There's a book on aikido, I don't recall the author, called "It's a Lot Like Dancing." And it is.

For that reason alone, you might prefer Aikido. It *is* a lot like dancing.

Or, you might like, oh fart, what's that Brazilian one called? The one that's basically dancing.

Capoiera. That's it. I'd like to take that one for a bit at some point, as it looks like a great way to enhance upper body agility and strength. It's entrancing to watch them "spar."

I'd echo what your friend described about that website. Hell, he may want his website redone. :) I've seen cheesy website stuff - noteably when I was training with California Martial Arts Academy in SoCal; they had this cute and clever little twitch where when you clicked on "more information" or something, it would show today's date as "Date Special Offer Expires." But the school itself was fantastic.

FWIW, I think you shouldn't judge a Dojo by its Website ;-)

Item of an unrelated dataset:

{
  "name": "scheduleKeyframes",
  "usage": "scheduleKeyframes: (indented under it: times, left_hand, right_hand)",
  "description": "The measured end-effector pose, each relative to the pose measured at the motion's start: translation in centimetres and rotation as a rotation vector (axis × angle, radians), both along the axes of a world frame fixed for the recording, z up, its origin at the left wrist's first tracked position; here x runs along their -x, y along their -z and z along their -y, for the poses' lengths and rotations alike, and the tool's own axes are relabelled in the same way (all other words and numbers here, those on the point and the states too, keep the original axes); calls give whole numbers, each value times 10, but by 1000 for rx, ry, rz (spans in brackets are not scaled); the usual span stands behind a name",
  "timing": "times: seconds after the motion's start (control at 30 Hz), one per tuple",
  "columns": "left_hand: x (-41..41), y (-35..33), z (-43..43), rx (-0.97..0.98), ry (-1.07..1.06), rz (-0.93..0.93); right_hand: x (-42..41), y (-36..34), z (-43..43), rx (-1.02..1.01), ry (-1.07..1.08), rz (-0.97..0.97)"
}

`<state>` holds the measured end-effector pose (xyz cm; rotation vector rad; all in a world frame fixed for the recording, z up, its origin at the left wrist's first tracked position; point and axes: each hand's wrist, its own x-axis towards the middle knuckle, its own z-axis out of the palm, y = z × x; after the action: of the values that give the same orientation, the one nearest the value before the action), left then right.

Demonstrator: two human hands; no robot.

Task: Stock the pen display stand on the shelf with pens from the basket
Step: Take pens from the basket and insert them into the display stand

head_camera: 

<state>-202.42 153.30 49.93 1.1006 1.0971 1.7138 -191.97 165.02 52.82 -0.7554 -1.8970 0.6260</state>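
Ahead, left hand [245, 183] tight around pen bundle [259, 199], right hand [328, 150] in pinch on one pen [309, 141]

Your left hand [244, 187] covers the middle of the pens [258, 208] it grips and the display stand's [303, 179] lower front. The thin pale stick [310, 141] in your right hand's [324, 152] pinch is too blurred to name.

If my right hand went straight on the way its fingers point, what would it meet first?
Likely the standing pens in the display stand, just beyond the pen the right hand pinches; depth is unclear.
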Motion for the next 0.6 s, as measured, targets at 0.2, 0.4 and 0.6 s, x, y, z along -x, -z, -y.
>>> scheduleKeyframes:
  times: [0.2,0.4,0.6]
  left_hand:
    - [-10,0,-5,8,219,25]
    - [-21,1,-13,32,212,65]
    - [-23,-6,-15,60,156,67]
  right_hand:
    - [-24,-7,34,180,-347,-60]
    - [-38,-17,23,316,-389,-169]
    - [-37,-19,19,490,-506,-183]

Hapkido is a pretty good martial form IMHO, although I'm more into Aikido and Taiji my selves. I'd suggest checking it out a time or two and making a more honest assessment after that. What do you have to lose, aside from a few hours and maybe a few bucks? Most places will let you "audit" a class or two. You'll get a feeling of the Energy and whatnot of everything in person, rather than trying to judge his martial arts instruction by his ability to properly put together a website (which obviously is not his forte', but perhaps he was spending that time learning more about Hapkido).


Well, I found a place teaching Aikido, their website is nothing to brag about either, but it seems to be a place geared more towards adults and its closer to my house. I'm going to observe a class tonight. ^_^

Excellent! I'd be curious to hear your Experience.

i would be happy just to watch N lay the smack down.